**WORK INSTRUCTIONS**
I'd like the listing below copied exactly, with the images left out.
*** PROVIDED RECORDS ***
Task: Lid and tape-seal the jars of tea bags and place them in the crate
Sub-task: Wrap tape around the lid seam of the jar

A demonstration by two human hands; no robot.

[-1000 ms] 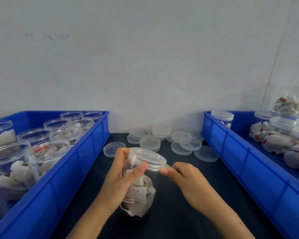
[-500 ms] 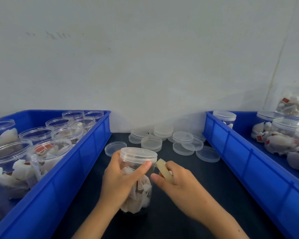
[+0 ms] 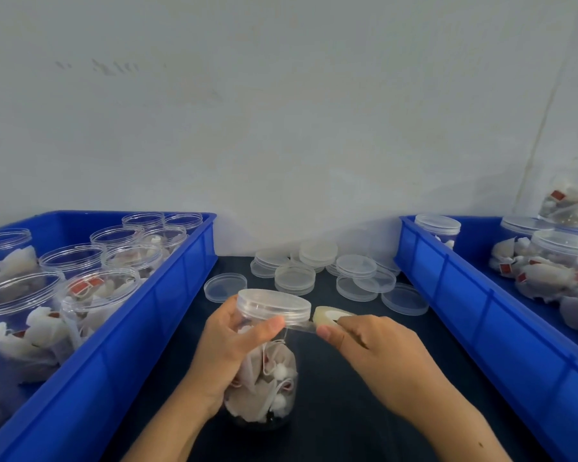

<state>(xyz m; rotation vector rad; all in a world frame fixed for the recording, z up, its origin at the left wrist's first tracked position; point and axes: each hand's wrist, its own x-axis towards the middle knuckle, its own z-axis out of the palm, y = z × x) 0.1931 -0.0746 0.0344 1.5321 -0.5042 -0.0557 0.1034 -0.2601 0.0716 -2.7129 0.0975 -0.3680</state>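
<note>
- Jar (image 3: 267, 378) of tea bags stands upright on dark table (image 3: 364, 411), centre foreground, between the two crates; clear lid (image 3: 273, 305) already on.
- Left hand (image 3: 229, 355) wraps the jar's upper body, fingers curled round it, thumb pressed just under the lid rim.
- Right hand (image 3: 374, 351) pinches a tape roll (image 3: 329, 317) just right of the lid; a short clear strip of tape (image 3: 301, 326) runs from the roll to the jar beneath the left thumb.
- Loose lids (image 3: 317, 271) lie scattered and stacked behind the jar, by the wall.
- Left crate (image 3: 141, 345), blue: open jars (image 3: 94, 295) of tea bags, unlidded.
- Right crate (image 3: 501, 331), blue: lidded jars (image 3: 437, 230), some lying on their sides.
</note>
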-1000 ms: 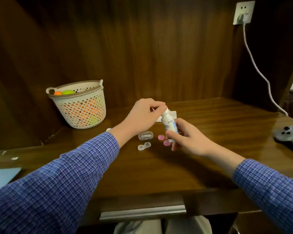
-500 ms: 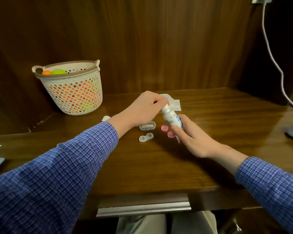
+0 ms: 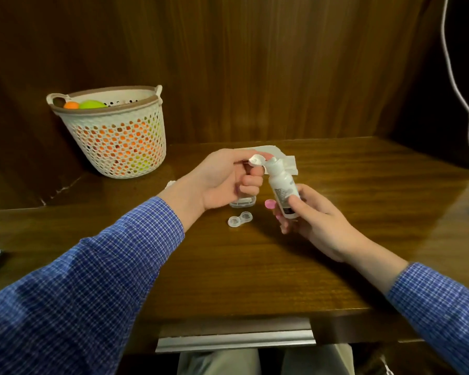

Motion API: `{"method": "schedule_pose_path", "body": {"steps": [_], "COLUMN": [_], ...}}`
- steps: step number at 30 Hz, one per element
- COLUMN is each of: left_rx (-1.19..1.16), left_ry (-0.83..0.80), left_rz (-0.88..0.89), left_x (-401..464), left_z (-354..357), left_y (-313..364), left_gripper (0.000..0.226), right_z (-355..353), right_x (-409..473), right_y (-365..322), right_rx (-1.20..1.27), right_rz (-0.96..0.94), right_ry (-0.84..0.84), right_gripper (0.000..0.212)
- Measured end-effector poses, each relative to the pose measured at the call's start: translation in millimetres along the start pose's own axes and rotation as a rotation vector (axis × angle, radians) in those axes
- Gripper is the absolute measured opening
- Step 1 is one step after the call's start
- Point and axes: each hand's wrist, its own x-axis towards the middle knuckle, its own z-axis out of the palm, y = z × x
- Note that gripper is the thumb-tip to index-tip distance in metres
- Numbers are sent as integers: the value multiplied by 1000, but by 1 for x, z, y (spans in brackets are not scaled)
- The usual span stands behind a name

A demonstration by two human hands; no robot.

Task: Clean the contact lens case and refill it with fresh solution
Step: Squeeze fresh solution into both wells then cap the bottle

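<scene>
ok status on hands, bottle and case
Right hand grips white plastic solution bottle; left hand pinches its flipped cap. Clear lens case uncapped on table, unobstructed.

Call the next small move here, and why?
Probably tip the bottle over the open lens case. Its flip cap is already swung open under the left hand, the right hand grips the bottle, and the case sits uncapped.

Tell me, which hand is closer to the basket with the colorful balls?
Left. The left hand is just right of the basket, pinching the bottle's cap; the right hand is farther right, holding the bottle.
</scene>
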Motion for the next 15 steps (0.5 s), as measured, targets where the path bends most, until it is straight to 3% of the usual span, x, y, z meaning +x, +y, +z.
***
**SOLVED EXERCISE**
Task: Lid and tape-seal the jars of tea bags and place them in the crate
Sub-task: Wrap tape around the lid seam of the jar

A demonstration by two human hands; no robot.

[-1000 ms] 
[-500 ms] 
[+0 ms] 

<state>(xyz m; rotation vector rad; all in a world frame fixed for the recording, z up, its origin at the left wrist's first tracked position; point and axes: each hand's wrist, its own x-axis towards the middle knuckle, its own z-axis out of the palm, y = z × x) 0.1931 -0.0746 0.0344 1.5321 -0.5042 -0.0557 0.1034 -0.2601 0.0716 -2.7129 0.0975 -0.3680</state>
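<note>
- Jar (image 3: 267, 378) of tea bags stands upright on dark table (image 3: 364, 411), centre foreground, between the two crates; clear lid (image 3: 273, 305) already on.
- Left hand (image 3: 229, 355) wraps the jar's upper body, fingers curled round it, thumb pressed just under the lid rim.
- Right hand (image 3: 374, 351) pinches a tape roll (image 3: 329, 317) just right of the lid; a short clear strip of tape (image 3: 301, 326) runs from the roll to the jar beneath the left thumb.
- Loose lids (image 3: 317, 271) lie scattered and stacked behind the jar, by the wall.
- Left crate (image 3: 141, 345), blue: open jars (image 3: 94, 295) of tea bags, unlidded.
- Right crate (image 3: 501, 331), blue: lidded jars (image 3: 437, 230), some lying on their sides.
</note>
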-1000 ms: 
-500 ms: 
+0 ms: 

Motion API: `{"method": "schedule_pose_path", "body": {"steps": [_], "COLUMN": [_], ...}}`
- steps: step number at 30 Hz, one per element
- COLUMN is each of: left_rx (-1.19..1.16), left_ry (-0.83..0.80), left_rz (-0.88..0.89), left_x (-401..464), left_z (-354..357), left_y (-313..364), left_gripper (0.000..0.226), right_z (-355..353), right_x (-409..473), right_y (-365..322), right_rx (-1.20..1.27), right_rz (-0.96..0.94), right_ry (-0.84..0.84), right_gripper (0.000..0.212)
- Measured end-effector poses, each relative to the pose measured at the call's start: translation in millimetres along the start pose's own axes and rotation as a rotation vector (axis × angle, radians) in those axes
- Gripper is the absolute measured opening
- Step 1 is one step after the call's start
- Point and axes: each hand's wrist, its own x-axis towards the middle knuckle, its own z-axis out of the palm, y = z × x
- Note that gripper is the thumb-tip to index-tip distance in metres
- Numbers are sent as integers: the value multiplied by 1000, but by 1 for x, z, y (spans in brackets are not scaled)
- The usual span stands behind a name

A demonstration by two human hands; no robot.

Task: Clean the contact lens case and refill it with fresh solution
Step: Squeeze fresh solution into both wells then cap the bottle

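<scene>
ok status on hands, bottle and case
Right hand grips white plastic solution bottle; left hand pinches its flipped cap. Clear lens case uncapped on table, unobstructed.

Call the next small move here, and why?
Probably tip the bottle over the open lens case. Its flip cap is already swung open under the left hand, the right hand grips the bottle, and the case sits uncapped.

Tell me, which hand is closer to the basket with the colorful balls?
Left. The left hand is just right of the basket, pinching the bottle's cap; the right hand is farther right, holding the bottle.
</scene>
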Motion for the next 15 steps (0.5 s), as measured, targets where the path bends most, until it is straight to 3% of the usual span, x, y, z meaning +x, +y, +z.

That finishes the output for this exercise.